* WORK REQUIRED:
Copy out the data below as written; omit any images.

-=-=-

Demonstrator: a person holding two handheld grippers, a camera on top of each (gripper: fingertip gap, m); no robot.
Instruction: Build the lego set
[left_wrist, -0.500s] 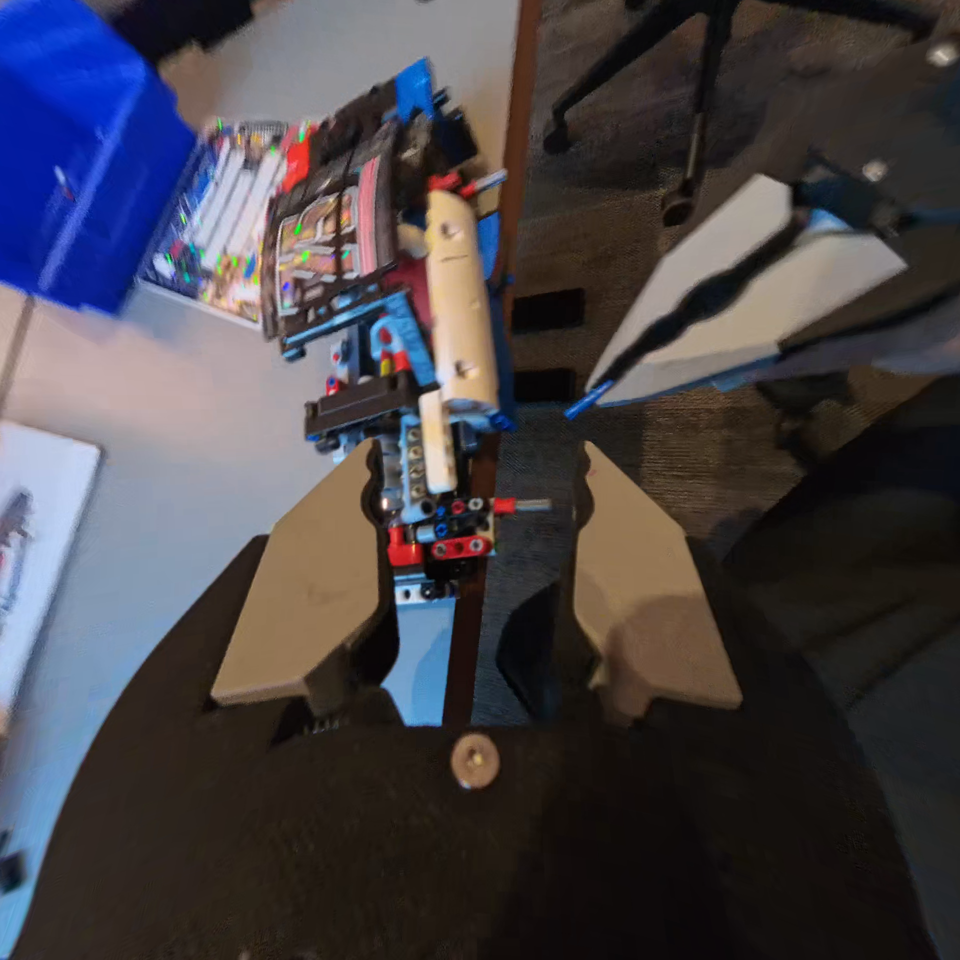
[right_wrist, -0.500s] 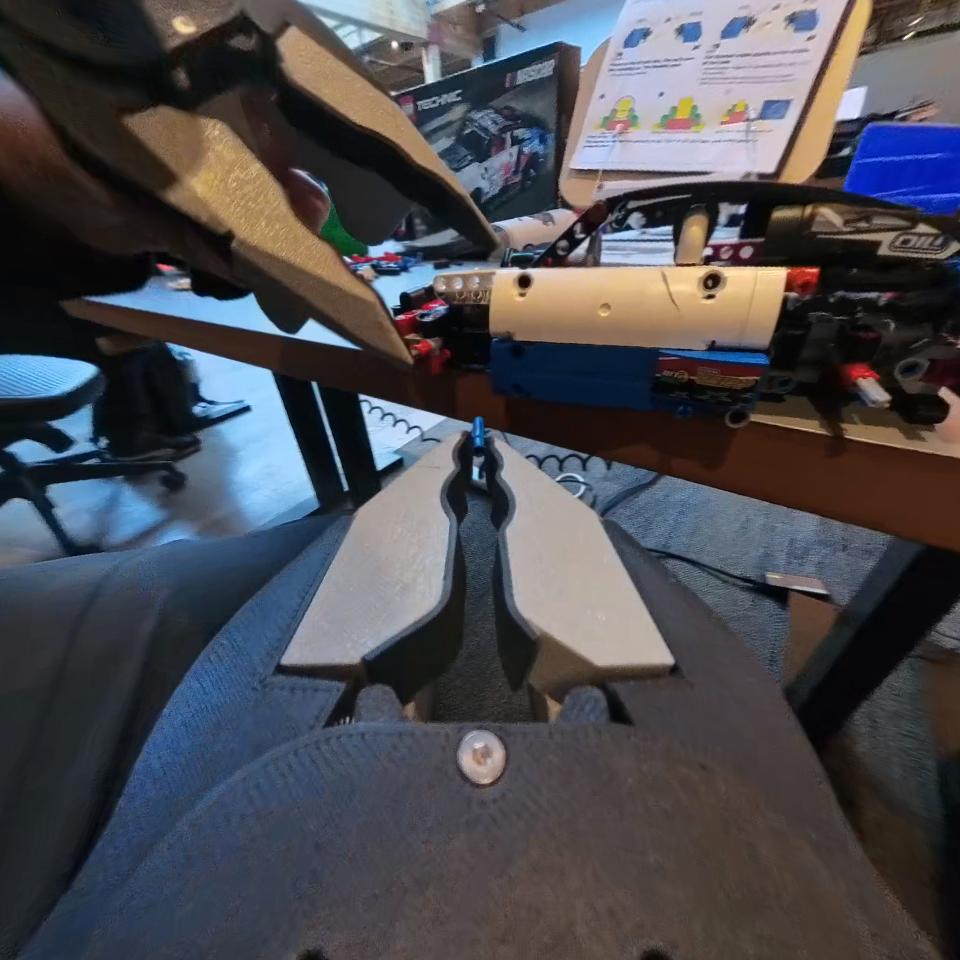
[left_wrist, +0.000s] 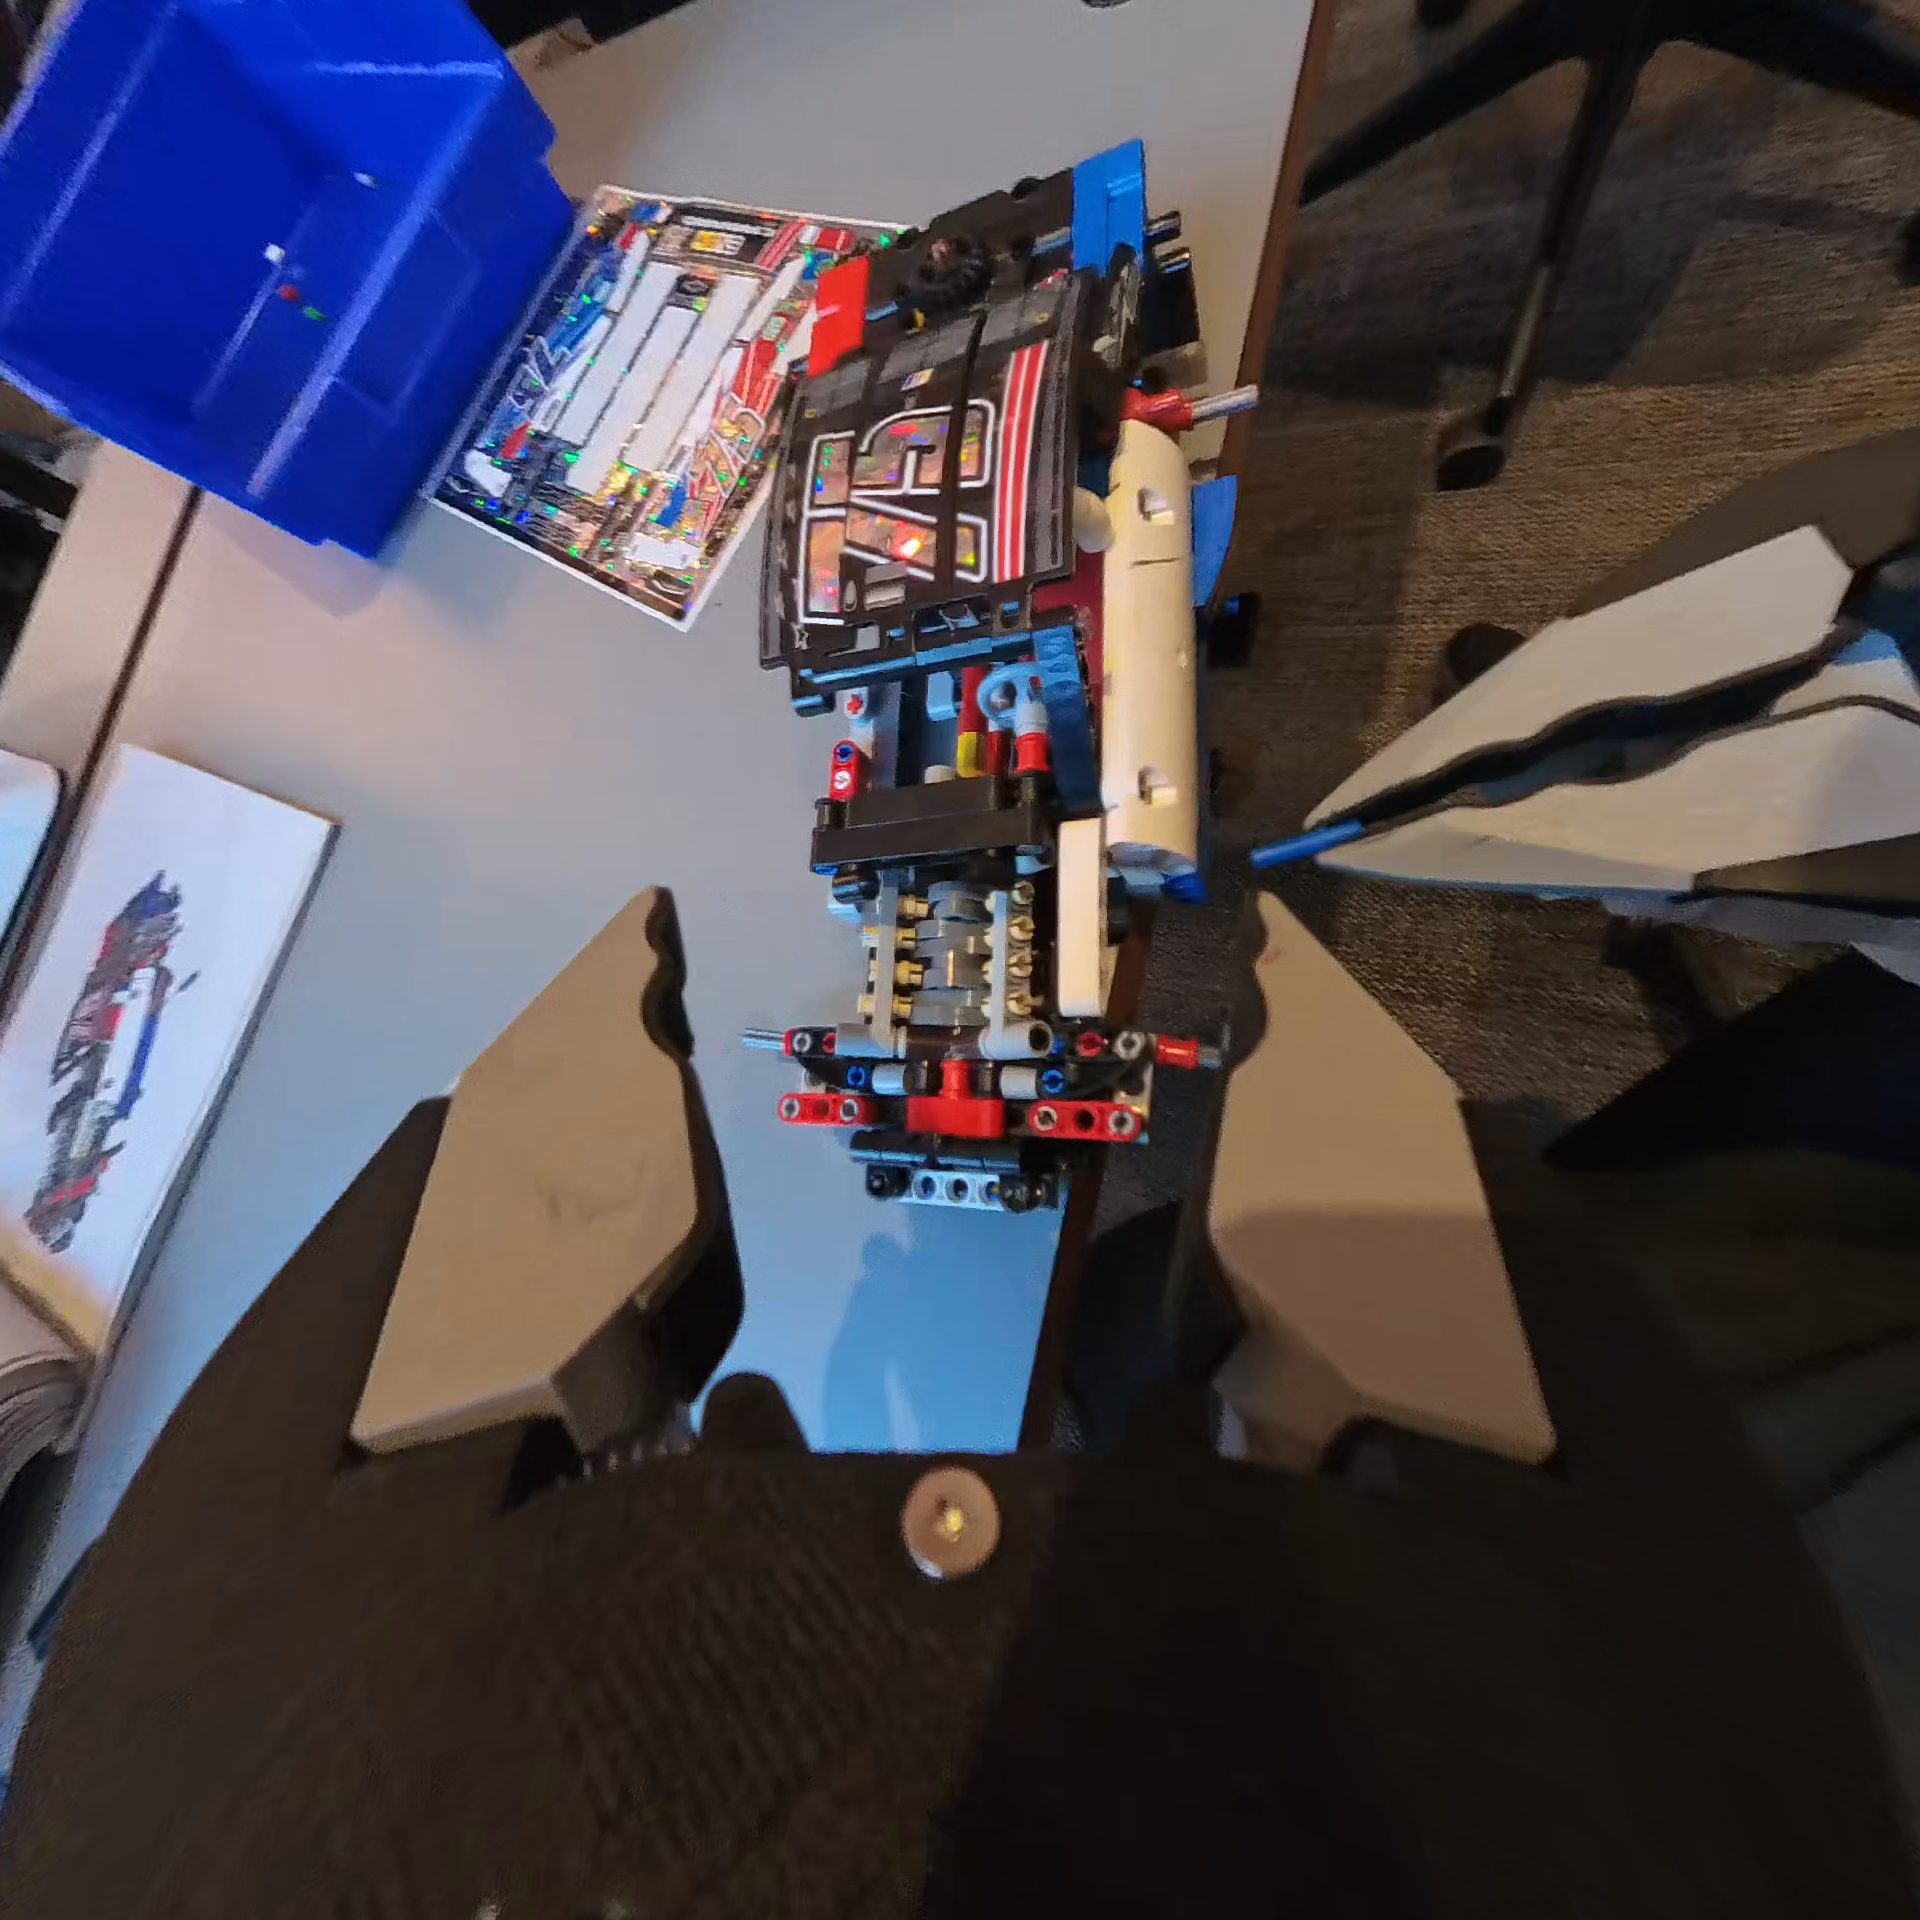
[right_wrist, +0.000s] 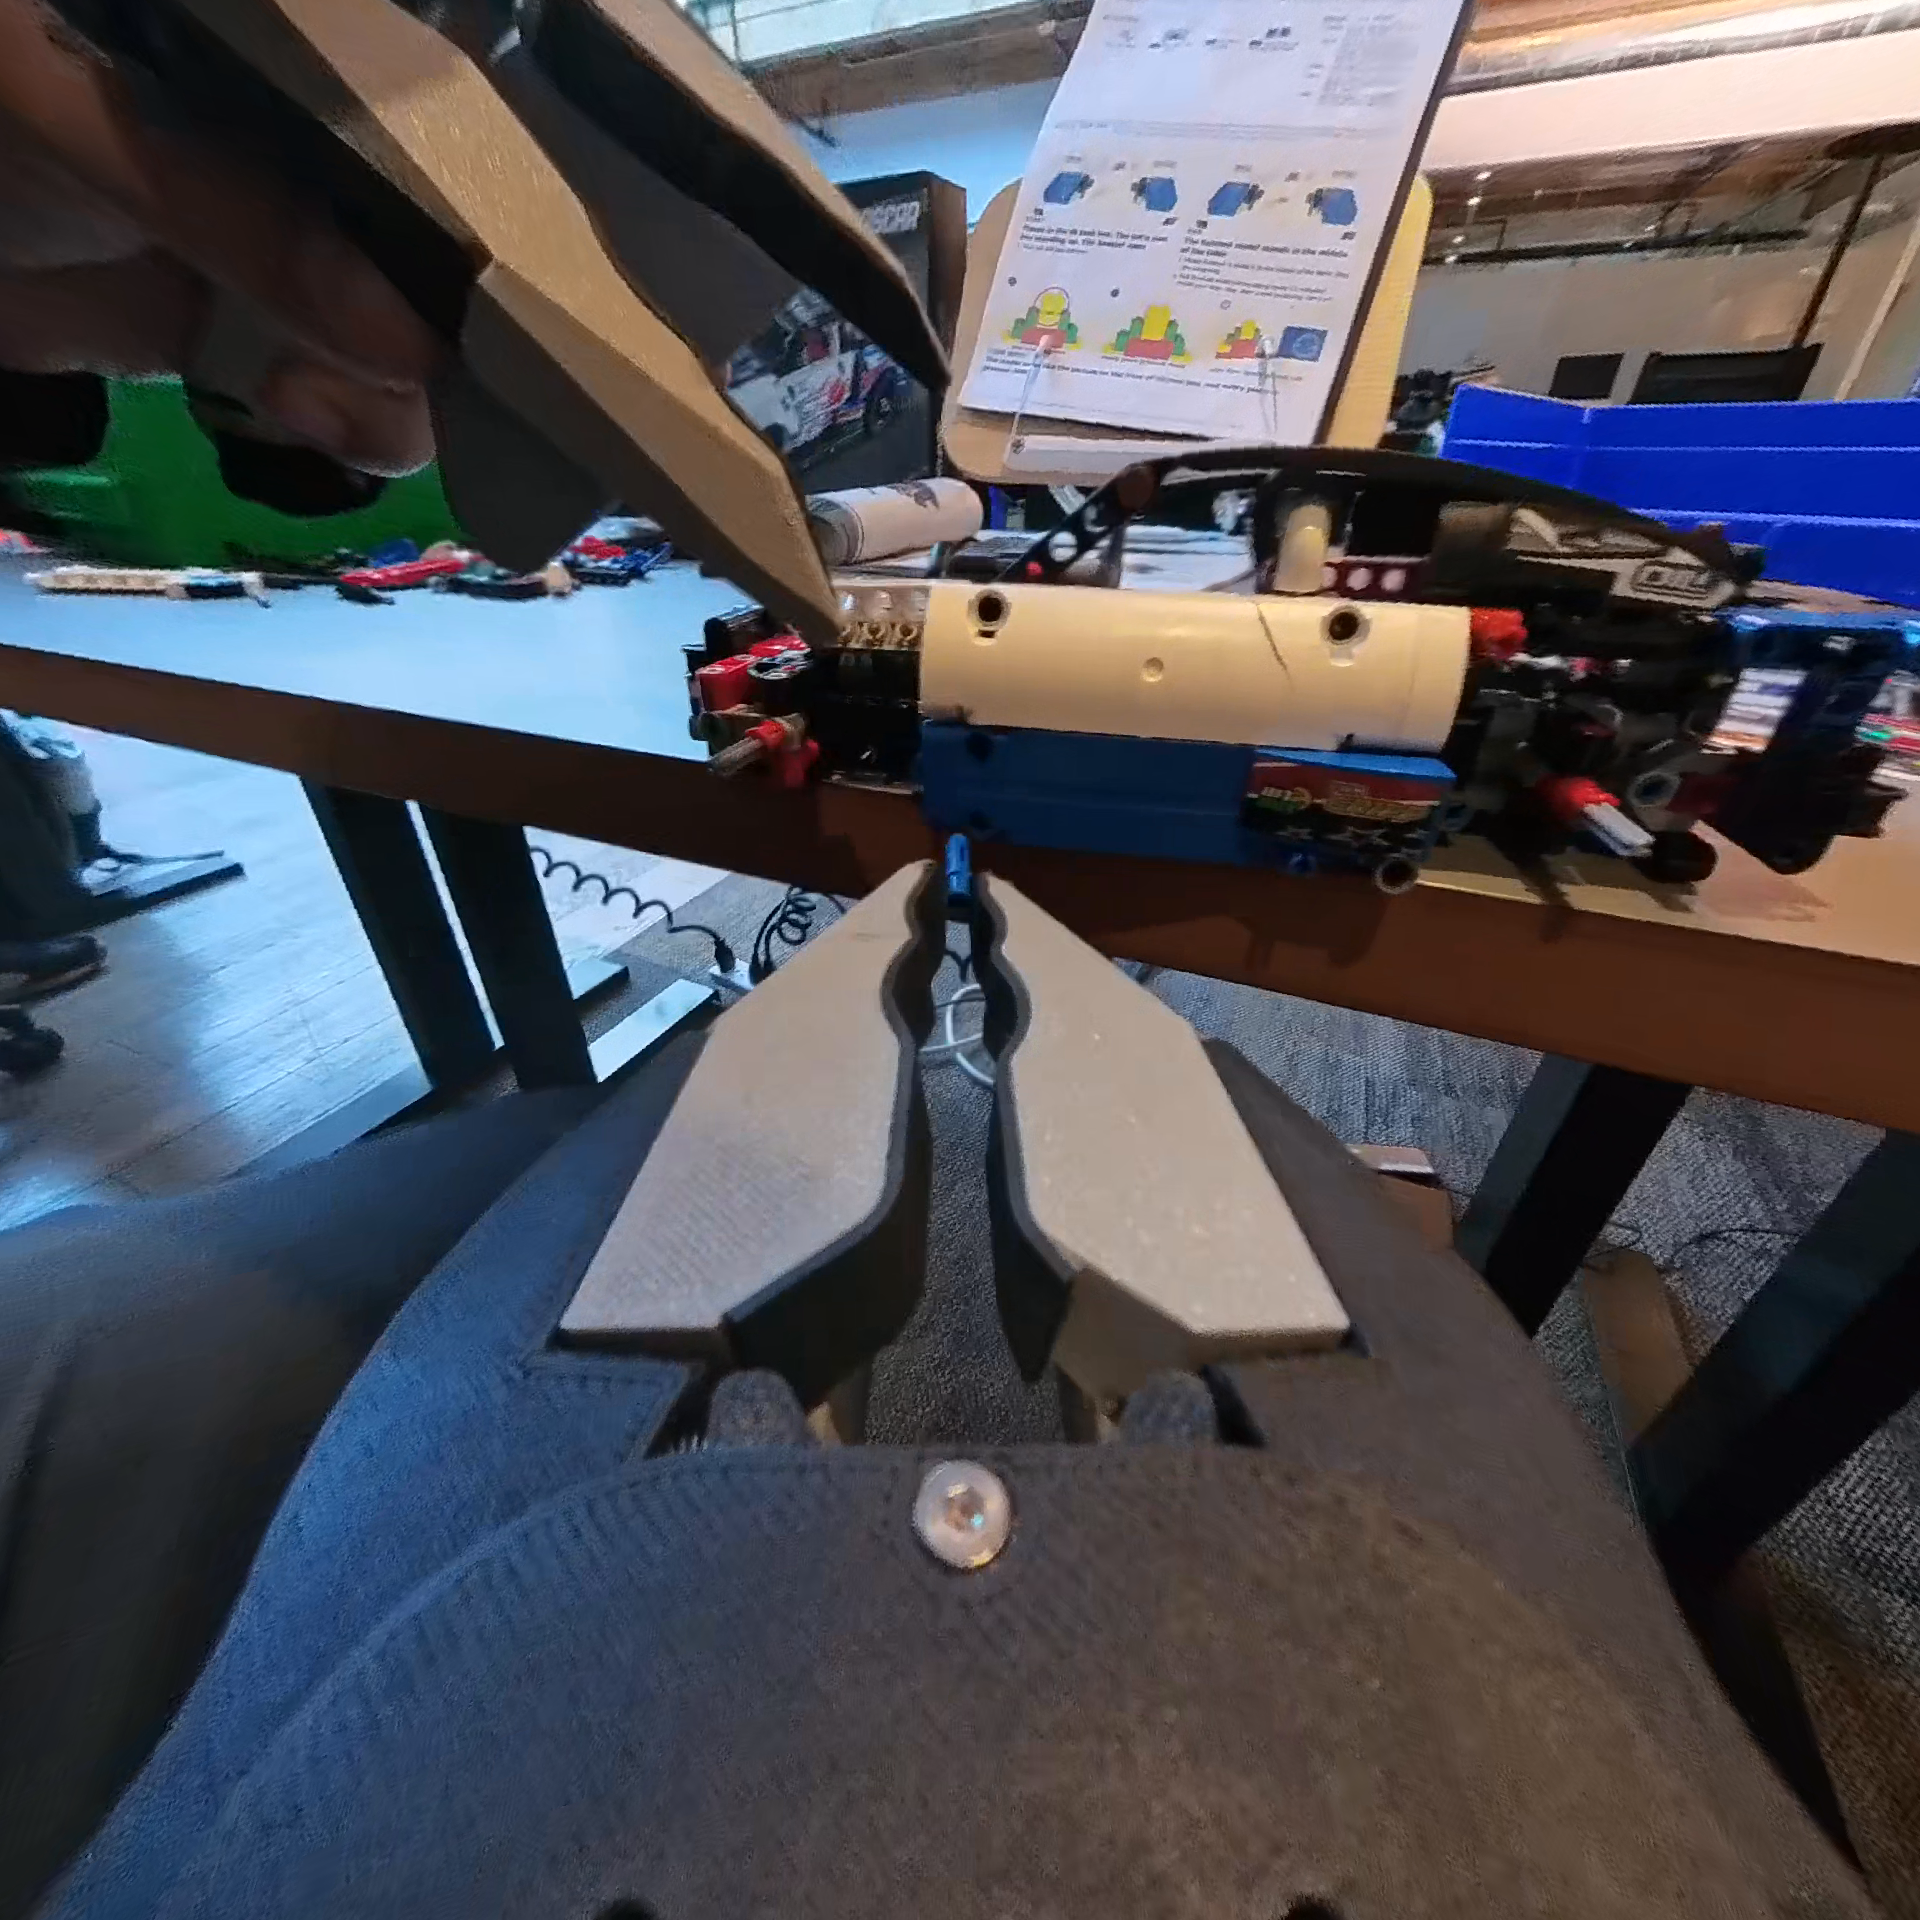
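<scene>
Down by the table edge, the right gripper (right_wrist: 954, 914) pinches a small blue pin (right_wrist: 957, 868), just below the car's (right_wrist: 1195, 686) blue side panel. Above the car's front end the left gripper (left_wrist: 956, 1039) hangs wide open, holding nothing. The pin looks set for fitting, which calls for lining it up with a hole while the left steadies the car on the table (left_wrist: 468, 779).

your right hand-held gripper (right_wrist: 958, 902) hides most of the thin blue plastic pin (right_wrist: 957, 860). the big blue plastic bin (left_wrist: 239, 239) runs off the frame's edge, and the shiny printed sticker sheet (left_wrist: 644, 395) beside it slips partly under it.

I am seeing the grey table (left_wrist: 436, 727) carrying the lego car (left_wrist: 997, 748) at its edge, sticker sheet (left_wrist: 644, 395), blue bin (left_wrist: 239, 249) and instruction booklet (left_wrist: 125, 1039) lying beside that car.
</scene>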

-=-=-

* RESULT:
Demonstrator: a person holding two handheld grippers, a camera on top of each (gripper: fingertip gap, m); no robot.
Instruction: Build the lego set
[left_wrist, -0.500s] 
[right_wrist, -0.500s] 
[left_wrist, +0.000s] 
[right_wrist, +0.000s] 
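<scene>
Down by the table edge, the right gripper (right_wrist: 954, 914) pinches a small blue pin (right_wrist: 957, 868), just below the car's (right_wrist: 1195, 686) blue side panel. Above the car's front end the left gripper (left_wrist: 956, 1039) hangs wide open, holding nothing. The pin looks set for fitting, which calls for lining it up with a hole while the left steadies the car on the table (left_wrist: 468, 779).

your right hand-held gripper (right_wrist: 958, 902) hides most of the thin blue plastic pin (right_wrist: 957, 860). the big blue plastic bin (left_wrist: 239, 239) runs off the frame's edge, and the shiny printed sticker sheet (left_wrist: 644, 395) beside it slips partly under it.

I am seeing the grey table (left_wrist: 436, 727) carrying the lego car (left_wrist: 997, 748) at its edge, sticker sheet (left_wrist: 644, 395), blue bin (left_wrist: 239, 249) and instruction booklet (left_wrist: 125, 1039) lying beside that car.
</scene>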

The answer to this exercise is complete.